Using the material below, print the line that contains "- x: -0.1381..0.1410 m", the line that contains "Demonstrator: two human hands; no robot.", and every line in between, exactly and nothing else.
»»
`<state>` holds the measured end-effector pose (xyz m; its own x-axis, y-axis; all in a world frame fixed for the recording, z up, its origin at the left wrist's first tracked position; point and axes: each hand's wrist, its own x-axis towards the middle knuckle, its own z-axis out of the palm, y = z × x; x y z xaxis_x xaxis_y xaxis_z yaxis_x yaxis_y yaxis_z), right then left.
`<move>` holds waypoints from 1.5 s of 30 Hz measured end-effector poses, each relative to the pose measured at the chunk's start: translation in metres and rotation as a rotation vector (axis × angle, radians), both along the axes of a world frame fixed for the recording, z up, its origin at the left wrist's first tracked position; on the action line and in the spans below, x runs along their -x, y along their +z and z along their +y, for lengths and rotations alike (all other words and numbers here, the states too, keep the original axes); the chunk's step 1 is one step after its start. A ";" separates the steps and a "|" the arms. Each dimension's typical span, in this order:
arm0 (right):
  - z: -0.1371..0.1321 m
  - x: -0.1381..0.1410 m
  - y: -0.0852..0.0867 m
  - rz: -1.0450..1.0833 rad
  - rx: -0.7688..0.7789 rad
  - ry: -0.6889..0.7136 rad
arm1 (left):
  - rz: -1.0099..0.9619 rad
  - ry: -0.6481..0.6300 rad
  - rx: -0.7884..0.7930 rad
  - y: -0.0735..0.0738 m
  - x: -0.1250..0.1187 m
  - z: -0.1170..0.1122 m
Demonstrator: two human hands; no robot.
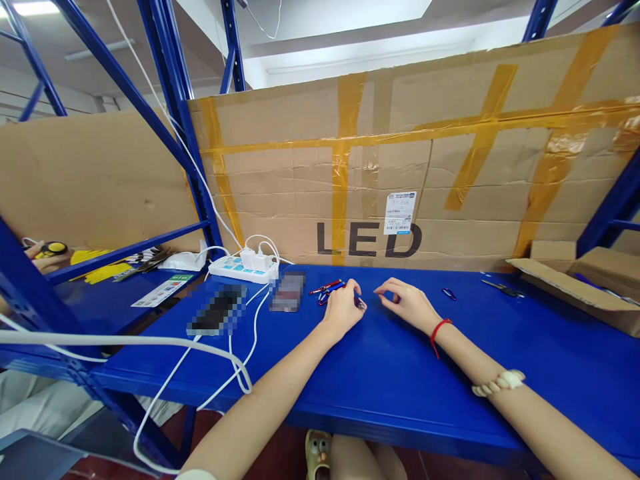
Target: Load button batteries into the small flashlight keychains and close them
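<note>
My left hand is closed just above the blue table, its fingers curled around a small object with a metallic end; most of it is hidden, so its kind cannot be told. Beside that hand lies a small cluster of slim red and blue metallic pieces, partly covered by the fingers. My right hand hovers a short way to the right, with thumb and fingers bent but apart, and nothing shows between them. Further right rests a small blue oval clip, resembling a carabiner. Past it lie dark-handled pliers.
A white power strip with plugged chargers stands at back left, its cables crossing the table's left side. Two phones, one dark, lie nearby. An open cardboard box sits right. At far left, another person's hand holds a yellow-black object.
</note>
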<state>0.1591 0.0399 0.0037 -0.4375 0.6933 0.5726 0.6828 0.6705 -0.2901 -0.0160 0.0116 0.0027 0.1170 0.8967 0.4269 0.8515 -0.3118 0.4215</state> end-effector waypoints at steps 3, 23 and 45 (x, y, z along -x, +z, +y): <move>-0.003 0.006 0.001 0.070 0.043 0.022 | 0.008 -0.013 -0.034 0.001 -0.001 0.000; -0.014 0.025 0.003 0.245 0.092 0.158 | -0.012 0.073 0.039 0.002 0.000 0.000; -0.019 0.028 0.006 0.312 0.063 -0.123 | -0.011 0.151 -0.074 0.009 -0.003 -0.006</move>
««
Finished task:
  - x: -0.1381..0.1410 m
  - y: -0.0852..0.0867 m
  - rz: -1.0450..1.0833 rad
  - rx: -0.7688..0.7789 rad
  - ry: -0.6889..0.7136 rad
arm1 (left):
  - rz: -1.0099..0.9619 rad
  - ry: -0.6481..0.6300 rad
  - rx: -0.7884..0.7930 rad
  - y: -0.0735..0.0738 m
  - x: -0.1250..0.1187 m
  - z: -0.1170..0.1122 m
Demonstrator: two human hands; no robot.

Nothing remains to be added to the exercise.